**WHAT THE EXERCISE ASKS**
Give again, word for word, every line below from the one that has "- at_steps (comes" through the one that has "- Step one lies", both included, and no others.

**DATASET EXCERPT**

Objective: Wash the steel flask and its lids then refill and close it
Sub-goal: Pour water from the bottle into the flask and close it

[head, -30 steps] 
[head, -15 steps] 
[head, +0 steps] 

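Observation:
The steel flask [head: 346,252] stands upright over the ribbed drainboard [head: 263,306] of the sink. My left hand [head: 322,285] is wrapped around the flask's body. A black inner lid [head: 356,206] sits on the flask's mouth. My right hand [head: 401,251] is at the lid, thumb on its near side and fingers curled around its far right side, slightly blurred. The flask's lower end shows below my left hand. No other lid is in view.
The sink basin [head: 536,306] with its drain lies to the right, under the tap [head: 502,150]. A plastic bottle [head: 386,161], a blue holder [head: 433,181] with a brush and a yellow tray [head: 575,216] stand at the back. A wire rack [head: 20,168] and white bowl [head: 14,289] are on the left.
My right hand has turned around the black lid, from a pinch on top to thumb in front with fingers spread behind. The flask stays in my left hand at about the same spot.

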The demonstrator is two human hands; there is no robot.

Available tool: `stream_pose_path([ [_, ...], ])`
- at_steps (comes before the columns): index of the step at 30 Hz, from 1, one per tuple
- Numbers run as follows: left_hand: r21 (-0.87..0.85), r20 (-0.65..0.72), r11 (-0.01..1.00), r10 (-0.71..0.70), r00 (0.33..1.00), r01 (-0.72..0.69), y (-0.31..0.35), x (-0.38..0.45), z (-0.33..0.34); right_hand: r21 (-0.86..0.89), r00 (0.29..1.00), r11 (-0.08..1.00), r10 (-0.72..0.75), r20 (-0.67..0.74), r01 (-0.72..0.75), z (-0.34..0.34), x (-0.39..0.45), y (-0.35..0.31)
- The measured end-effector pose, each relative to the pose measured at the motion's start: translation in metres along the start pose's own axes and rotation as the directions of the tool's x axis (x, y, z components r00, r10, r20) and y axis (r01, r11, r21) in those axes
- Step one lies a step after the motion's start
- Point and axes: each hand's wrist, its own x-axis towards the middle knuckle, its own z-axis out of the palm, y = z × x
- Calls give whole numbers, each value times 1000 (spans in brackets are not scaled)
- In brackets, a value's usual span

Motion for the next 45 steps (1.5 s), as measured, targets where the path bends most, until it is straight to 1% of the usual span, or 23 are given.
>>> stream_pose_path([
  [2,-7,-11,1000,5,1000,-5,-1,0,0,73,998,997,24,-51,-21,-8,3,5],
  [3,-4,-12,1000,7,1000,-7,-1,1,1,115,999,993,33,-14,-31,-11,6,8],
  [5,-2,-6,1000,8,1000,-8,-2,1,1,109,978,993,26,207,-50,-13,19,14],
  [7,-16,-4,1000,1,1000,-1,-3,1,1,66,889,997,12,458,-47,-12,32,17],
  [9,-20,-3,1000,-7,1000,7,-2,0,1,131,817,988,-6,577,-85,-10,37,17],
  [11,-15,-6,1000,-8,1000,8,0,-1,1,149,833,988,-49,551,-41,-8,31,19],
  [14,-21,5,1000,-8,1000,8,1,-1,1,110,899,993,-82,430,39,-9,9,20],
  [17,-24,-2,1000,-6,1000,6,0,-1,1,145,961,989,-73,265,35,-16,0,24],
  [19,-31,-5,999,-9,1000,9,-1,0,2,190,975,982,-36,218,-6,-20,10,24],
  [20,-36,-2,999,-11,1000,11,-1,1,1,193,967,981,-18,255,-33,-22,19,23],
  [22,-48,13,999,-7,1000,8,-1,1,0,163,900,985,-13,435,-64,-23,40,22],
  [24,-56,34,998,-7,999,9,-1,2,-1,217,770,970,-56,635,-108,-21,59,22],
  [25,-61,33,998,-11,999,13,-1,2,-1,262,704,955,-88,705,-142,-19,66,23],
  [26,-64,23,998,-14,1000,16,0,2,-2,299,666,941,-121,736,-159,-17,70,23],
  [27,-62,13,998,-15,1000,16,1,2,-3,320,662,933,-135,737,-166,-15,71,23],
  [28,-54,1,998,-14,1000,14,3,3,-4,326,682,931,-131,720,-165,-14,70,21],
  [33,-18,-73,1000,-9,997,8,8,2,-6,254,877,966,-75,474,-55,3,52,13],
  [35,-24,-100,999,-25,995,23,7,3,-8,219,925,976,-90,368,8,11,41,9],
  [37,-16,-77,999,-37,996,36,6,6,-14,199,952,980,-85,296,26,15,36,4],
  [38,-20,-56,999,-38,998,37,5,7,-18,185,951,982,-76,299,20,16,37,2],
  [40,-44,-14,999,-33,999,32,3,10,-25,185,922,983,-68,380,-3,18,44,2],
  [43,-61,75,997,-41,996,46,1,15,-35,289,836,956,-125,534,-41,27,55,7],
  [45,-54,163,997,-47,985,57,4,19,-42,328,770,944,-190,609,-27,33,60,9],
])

**TASK ANSWER**
- at_steps (comes before the columns): index of the step at 30 Hz, from 1, one per tuple
- Numbers run as follows: left_hand: r21 (-0.87..0.85), r20 (-0.65..0.72), r11 (-0.01..1.00), r10 (-0.71..0.70), r00 (0.33..1.00), r01 (-0.72..0.69), y (-0.31..0.35), x (-0.38..0.45), z (-0.33..0.34); right_hand: r21 (-0.86..0.89), r00 (0.29..1.00), r11 (-0.08..1.00), r10 (-0.72..0.75), r20 (-0.67..0.74), r01 (-0.72..0.75), z (-0.34..0.34), x (-0.39..0.45), y (-0.35..0.31)
- The measured end-effector pose, each relative to the pose measured at the motion's start: translation in metres along the start pose's own axes and rotation as the directions of the tool's x axis (x, y, z components r00, r10, r20) and y axis (r01, r11, r21) in those axes
- Step one lies a step after the motion's start

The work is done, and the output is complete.